• PROMPT:
Where a line in the material below has the string "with", please report it.
────────────────────────────────────────
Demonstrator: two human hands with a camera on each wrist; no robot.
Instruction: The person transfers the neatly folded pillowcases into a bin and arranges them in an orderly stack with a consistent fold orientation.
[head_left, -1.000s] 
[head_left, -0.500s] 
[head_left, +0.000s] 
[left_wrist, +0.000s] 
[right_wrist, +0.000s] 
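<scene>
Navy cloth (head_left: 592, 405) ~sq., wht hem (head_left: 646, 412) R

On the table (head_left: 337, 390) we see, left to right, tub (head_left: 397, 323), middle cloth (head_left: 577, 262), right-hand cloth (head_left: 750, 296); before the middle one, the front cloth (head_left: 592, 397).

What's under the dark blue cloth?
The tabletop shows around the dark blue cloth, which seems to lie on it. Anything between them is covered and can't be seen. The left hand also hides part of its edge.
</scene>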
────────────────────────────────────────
• WRITTEN SOLUTION:
Demonstrator: two human hands with a camera on each wrist; no robot.
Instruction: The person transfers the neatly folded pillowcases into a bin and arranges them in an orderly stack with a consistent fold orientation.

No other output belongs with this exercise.